Sunday, July 13, 2008

Leave Her To Heaven (1945)



"Leave her to heaven, and to those thorns that in her bosom lodge to prick and sting her." Hamlet, Act 1 Scene 5

There was a time, not so long ago, when the film makers of Hollywood felt compelled to surrender certain evil characters to Divine Judgment. Bad people usually came to a bad end. In the 1945 film noir Leave Her to Heaven, lovely Gene Tierney portrays a woman who is rotten to the core. Many villains have some redeeming qualities; others are so hardened in their ways that there appears to be no turning back. Tierney's Ellen Berent is one of the latter type. Filmed in brilliant but brittle color, unlike other noirs, Leave Her To Heaven builds a perfect world and a perfect character, but behind the facade is decay and sickness. As film critic Paul Brenner says:
In the film a character remarks, "Everything is beautiful here." Everything is beautiful in Leave Her to Heaven. In fact, too beautiful. Scorsese at the screening called Leave Her to Heaven a "film noir in color." And in this disturbing film of psychotic obsession director John Stahl and cinematographer Leon Shamroy, depict a noir world in the shining sun, not in the standard low budget studio style of dark shadows and Expressionist lighting, but in a lush Technicolor splendor. The bright desert skies, the verdant green vegetation at a lakeside retreat, the sumptuous palette of food and flowers, Tierney's feral jade eyes are all too lovely and over-ripe, the black noir ooze ready to rot the luxuriant surface just as Ellen's toxic jealousy is ready to destroy everything around her. As Ray Collins remarks in the film, "Ellen always wins."
Ellen is deceptively lovely and sweet; all is neat and pristine, from her monogrammed dressing gowns to her care for a crippled boy. The veil is only gradually pulled away as Ellen's hapless husband Richard the novelist, played by Cornell Wilde, slowly realizes that he has been deceived about his bride's character. Ellen will stop at nothing, not even murder, to obtain her ends. There are clues given all along that something is not quite right with Ellen, and the viewer can pick up on it, even if Richard does not. The way Ellen rides through the desert scattering her father's ashes makes the blood run cold. It soon becomes evident that she is a pathological liar. But Richard lets passion obscure his reason. When he discovers his fatal mistake, it is too late.
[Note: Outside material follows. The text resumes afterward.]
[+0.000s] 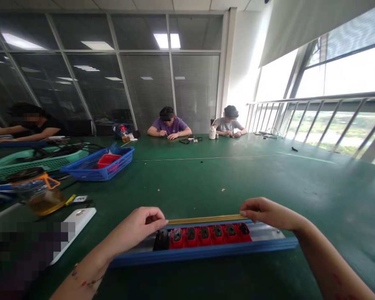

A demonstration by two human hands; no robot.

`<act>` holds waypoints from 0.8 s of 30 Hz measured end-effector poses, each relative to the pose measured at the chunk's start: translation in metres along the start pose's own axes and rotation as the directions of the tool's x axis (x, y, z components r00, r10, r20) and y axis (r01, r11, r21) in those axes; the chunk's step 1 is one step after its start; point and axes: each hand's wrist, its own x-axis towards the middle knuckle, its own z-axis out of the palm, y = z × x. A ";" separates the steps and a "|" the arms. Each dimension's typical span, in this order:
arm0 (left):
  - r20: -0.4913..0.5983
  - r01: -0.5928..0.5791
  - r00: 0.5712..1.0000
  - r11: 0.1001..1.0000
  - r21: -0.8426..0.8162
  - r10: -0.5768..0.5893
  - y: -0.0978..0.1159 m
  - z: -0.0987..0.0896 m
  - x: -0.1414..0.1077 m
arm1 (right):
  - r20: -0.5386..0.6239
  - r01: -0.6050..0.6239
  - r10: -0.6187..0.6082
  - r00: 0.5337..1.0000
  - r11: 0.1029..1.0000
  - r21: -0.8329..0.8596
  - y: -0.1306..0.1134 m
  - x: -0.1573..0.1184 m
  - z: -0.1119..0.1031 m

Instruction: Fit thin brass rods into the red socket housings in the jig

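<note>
Thin brass strips (pixel 203 219) lie side by side along the far edge of a long blue-sided metal power-strip housing (pixel 212 254). At their left end, my left hand (pixel 145 223) has its thumb and fingers pinched together. My right hand (pixel 265 213) pinches the right end in the same way. Inside the housing sits a row of several red socket modules (pixel 204 236) with dark tops. A black module (pixel 161 241) is at the row's left end, beside my left hand. Bare metal shows at both ends of the housing.
On the left are a phone (pixel 78 225), a jar of amber liquid (pixel 46 204), a blue basket (pixel 112 173) holding a red container, and a green basket (pixel 34 164) with dark cables. Other people, including a person in purple (pixel 170 124), sit along the far table edge.
</note>
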 end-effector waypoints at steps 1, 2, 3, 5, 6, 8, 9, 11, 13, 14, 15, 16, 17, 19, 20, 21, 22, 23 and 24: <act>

It is difficult to tell how much Ellen's wickedness overlaps with psychological problems, problems which could have been addressed if caught soon enough. Ellen was given her way too much as a child and so later does not support any interference with her plans or desires. What she seems to desire most is total control of her husband. She becomes jealous not only of his writing and of every other person in his life. The scary thing about Ellen is that it is easy for anyone to identify with some of her quirks. Some of the friends and relatives who annoy her are truly annoying. However, in Ellen's case the little things that bother her are allowed to fester until the rage is out of control.

Jeanne Crain is Ellen's foster sister Ruth, of whom Ellen becomes insanely jealous. Ruth is utterly guileless and fun-loving. Not as glamorous as Ellen, Ruth's charm and loveliness are genuine, and stand in contrast to Ellen's tedious self-absorption. Richard and Ruth inevitably fall secretly in love, so discreetly that they will not admit their feelings to each other. Ruth's love for Richard is demonstrated in a heart-stopping court room scene, at great personal cost to herself, proving Ellen's relationship with him to be the maniacal obsession that it is. Richard must then save Ruth from false condemnation by enduring public humiliation and censure. Authentic love, characterized by sacrifice, overwhelms its counterfeits of lust and self-indulgence. Ellen's evil genius, which even her death could not seem to end, is foiled at last. Leave Her to Heaven, for all its over-the-top melodrama, demonstrates how the subtle poison of jealousy can destroy lives, and only love can save. Share

3 comments:

Kirt Higdon said...

Thank you very much for this and other movie reviews. You're helping me to add some classics to my Netflix rental list. Some of these oldies (this one, for example) I had not heard of before.

EC Gefroh said...

Elena, this movie is great! Gene Tierney is such a good actress, I couldn't stand her after her performance. :-)

elena maria vidal said...

Thank you, Kirt, I thought it would be fun to write about classic movies this summer.

Yes, Esther, Gene was a marvelous actress. She makes it so that you have to hate her. One must see her in "Laura" to love her again.